‘White fronting’—is a strategy used by Black, African digital entrepreneurs to improve their odds of attracting financial investment. They hire a white CEO or partner with a white colleague who acts as the ‘face’ of the company. A common response from other researchers to the idea of white fronting as a strategy, is the instinct to validate this information. Is it anecdotal? Should you believe the subject(s)? Uh-oh…have you “gone native”? “What’s your n”? I raise these responses to probe the underlying assumptions inherent in the term ‘big data’ and whether how we think of data validity will lead to exclusion in the data-driven age.
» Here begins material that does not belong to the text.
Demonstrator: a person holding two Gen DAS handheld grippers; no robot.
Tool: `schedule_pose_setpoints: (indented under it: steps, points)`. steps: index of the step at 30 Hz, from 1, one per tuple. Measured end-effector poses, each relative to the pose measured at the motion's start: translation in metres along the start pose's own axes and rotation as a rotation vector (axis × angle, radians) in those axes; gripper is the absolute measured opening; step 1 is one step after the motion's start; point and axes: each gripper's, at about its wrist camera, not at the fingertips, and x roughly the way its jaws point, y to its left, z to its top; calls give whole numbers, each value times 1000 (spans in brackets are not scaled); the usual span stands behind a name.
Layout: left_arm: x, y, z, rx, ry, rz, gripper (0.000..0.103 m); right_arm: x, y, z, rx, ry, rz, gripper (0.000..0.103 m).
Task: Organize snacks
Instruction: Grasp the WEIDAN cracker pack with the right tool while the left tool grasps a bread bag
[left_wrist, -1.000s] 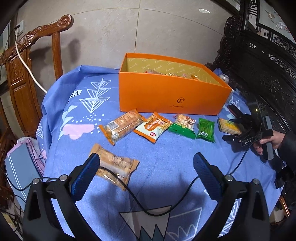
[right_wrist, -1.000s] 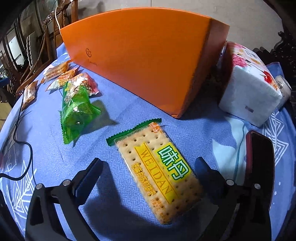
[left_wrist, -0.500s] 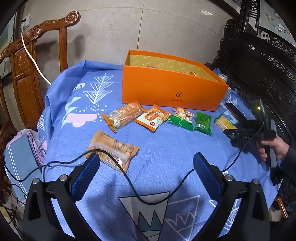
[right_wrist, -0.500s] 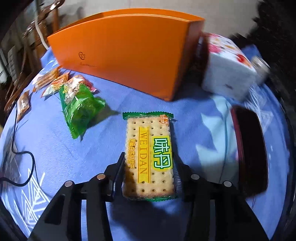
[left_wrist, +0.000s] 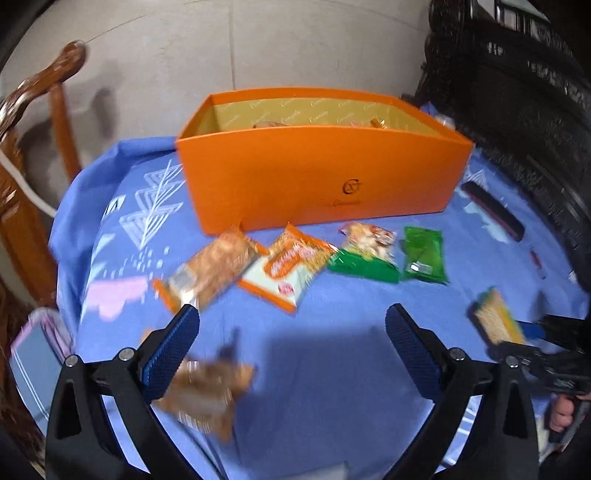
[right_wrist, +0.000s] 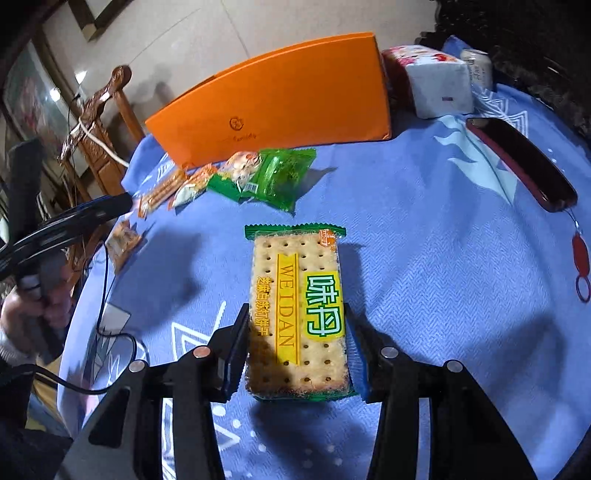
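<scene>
The cracker pack (right_wrist: 299, 314) has just been pinched between the jaws of the right gripper (right_wrist: 297, 332) and lifted off the cloth; the orange box (right_wrist: 273, 107) is ahead of it, so dropping in comes next; the left gripper (left_wrist: 291, 339) is held wide, empty, over a brown snack (left_wrist: 207, 391).

The left wrist camera looks steeply down across the blue tablecloth (left_wrist: 332, 369) toward the far orange box (left_wrist: 317, 184). The right wrist camera sits closer, angled leftward. Both share the box and the snack row (right_wrist: 236, 177).
</scene>
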Motion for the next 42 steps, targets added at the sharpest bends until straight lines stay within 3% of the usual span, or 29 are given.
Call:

As a mixed methodologist, I certainly do not wish to spark an internecine methodology war, but let me state at the outset that I stand with the qualitative researchers of social experience who agree that depending on the question, n = 1 is as valid as n = 100, and that this is also an ethical stance. As a buzzword, ‘data-driven’ is used to convey robustness, legitimacy and objectivity. Even when ‘big data’ is not referenced, ‘data-driven’ often implies data of the kind that has high frequencies—the data of the majority—where n = 1, or n = 30 might not viewed as objective or important. The tendency to trust machine-based data is rooted in the certainty of quantity. An algorithm can gather millions of data points, and some perspectives hold that this translates into an approximation of the truth. Depending on the inquiry this is easily co-signed, but research by Safiya Noble, Ruha Benjamin and many others informs us that we should abandon this belief in the objectivity of technology, particularly when dealing with social worlds (even models that calculate epidemiological risk during a pandemic turn out to be up for debate).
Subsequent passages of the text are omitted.